Grocery store peaches have yellow flesh and an acid tang.
Inside each pit is always a small speck of cyanide.
His eyes close as he chews. I imagine that he is imagining
juice dribbling down his chin onto fresh mown grass.
He starts to shake and throws the blankets off again.
Do you think they’ll come in here? The blankets?
Are they gathering together in the hallway to come against us?
War is a card game we played at a picnic table beside the peach tree.
War is his Air Force years during the Korean Conflict.
He points to the IV bag.
I can't talk right. I think they put something in there
to make me not talk. What's in there?
Why are my feet so cold?
I cover his feet. They are ice cold through the blankets.
I scoop some peach chunks into the spoon and feed him.
A lot of people were murdered here, he says.
I ask, Where? Here in Poughkeepsie?
He says, Oh, we're in Poughkeepsie?
I say, Where were the people murdered?
He says he doesn’t remember the name of the city.
I ask him if they caught the bad guys.
He says, yes.
Good, I answer.
Those summers with too much rain left small holes
in the peaches, leaves, and twigs, destroying them.

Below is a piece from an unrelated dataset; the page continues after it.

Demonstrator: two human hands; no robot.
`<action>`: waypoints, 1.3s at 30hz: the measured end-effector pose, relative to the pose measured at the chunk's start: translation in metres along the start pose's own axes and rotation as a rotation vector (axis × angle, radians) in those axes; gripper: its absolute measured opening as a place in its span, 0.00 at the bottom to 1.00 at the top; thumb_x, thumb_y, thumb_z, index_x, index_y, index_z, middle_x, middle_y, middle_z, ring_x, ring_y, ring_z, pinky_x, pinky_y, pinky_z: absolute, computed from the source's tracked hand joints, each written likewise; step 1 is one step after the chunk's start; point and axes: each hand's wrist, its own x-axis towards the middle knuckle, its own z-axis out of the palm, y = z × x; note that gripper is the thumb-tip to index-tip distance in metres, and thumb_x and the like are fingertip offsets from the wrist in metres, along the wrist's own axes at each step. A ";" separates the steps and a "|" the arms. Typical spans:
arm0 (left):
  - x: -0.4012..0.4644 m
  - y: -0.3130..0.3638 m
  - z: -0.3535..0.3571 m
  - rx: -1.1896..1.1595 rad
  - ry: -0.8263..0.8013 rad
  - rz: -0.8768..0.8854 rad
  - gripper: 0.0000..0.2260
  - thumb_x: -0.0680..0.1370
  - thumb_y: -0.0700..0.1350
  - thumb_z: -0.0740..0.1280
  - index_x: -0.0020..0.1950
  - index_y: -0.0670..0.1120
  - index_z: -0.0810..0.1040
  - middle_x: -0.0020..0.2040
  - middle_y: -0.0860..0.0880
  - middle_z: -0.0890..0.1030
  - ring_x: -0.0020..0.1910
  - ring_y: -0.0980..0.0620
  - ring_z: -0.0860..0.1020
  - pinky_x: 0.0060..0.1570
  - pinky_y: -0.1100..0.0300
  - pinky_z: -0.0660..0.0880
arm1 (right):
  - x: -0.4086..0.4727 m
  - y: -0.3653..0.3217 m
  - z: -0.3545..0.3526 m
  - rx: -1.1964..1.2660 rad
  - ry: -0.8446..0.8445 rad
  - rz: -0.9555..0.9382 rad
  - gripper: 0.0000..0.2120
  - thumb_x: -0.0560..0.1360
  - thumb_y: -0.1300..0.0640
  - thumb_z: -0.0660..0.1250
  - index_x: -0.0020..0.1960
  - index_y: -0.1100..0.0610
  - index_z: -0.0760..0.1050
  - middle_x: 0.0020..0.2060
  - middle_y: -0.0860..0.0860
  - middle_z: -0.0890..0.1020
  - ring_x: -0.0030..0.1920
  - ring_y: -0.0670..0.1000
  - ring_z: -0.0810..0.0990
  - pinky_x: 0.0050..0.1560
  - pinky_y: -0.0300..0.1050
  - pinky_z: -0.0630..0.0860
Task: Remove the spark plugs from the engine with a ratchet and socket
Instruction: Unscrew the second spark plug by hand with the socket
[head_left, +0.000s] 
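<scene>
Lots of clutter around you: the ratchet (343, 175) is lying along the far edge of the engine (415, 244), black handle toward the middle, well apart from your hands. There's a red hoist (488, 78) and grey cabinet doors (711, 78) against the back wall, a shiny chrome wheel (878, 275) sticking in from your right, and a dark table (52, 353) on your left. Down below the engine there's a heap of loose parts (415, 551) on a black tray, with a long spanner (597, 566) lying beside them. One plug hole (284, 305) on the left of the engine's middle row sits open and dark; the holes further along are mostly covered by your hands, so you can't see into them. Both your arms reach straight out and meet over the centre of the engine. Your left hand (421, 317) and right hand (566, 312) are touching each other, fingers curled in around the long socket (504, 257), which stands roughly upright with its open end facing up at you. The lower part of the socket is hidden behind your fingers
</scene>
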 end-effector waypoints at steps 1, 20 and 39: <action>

A nurse shaves his face today. It reminds me of peach fuzz
and of last month when his beard was long and grizzled.
Lewy-Body Dementia has left his brain full of lesions,
areas of atrophy, and holes, where memories fall through.
In his final years, peaches fell to the ground
leaving a pile of rotten fruit untended around the old trunk.
War is brown rot and fungus that ruins crops of peaches.
War is dementia. Every day.
War is an imagined army of hostile blankets.